=== Exercise goal ===
Your output should be the complete listing, repeated exactly.

◇ ◇ ◇

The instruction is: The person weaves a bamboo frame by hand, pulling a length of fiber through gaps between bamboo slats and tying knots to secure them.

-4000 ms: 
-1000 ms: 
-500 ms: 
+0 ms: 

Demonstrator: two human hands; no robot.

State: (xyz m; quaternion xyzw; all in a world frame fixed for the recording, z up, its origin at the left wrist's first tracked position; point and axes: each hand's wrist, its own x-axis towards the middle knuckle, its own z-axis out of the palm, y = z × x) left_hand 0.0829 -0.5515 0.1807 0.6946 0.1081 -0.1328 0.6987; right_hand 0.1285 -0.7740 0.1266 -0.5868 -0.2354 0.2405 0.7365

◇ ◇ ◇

=== Exercise output ===
The instruction is: The person weaves a bamboo frame by hand, pulling a length of fiber through gaps between bamboo slats and tying knots to secure them.

-4000 ms: 
-1000 ms: 
-500 ms: 
+0 ms: 

Demonstrator: two human hands; no robot.

State: (xyz m; quaternion xyzw; all in a world frame fixed for the recording, z up, its origin at the left wrist's first tracked position; point and axes: each hand's wrist, its own x-axis towards the middle knuckle, its own z-axis out of the palm, y = z × x) left_hand 0.0829 -0.5515 0.1807 0.6946 0.1081 -0.1328 0.6987; right_hand 0.1285 -0.7740 0.1266 -0.5868 -0.2354 0.2405 0.7365

Nothing else belongs in this output.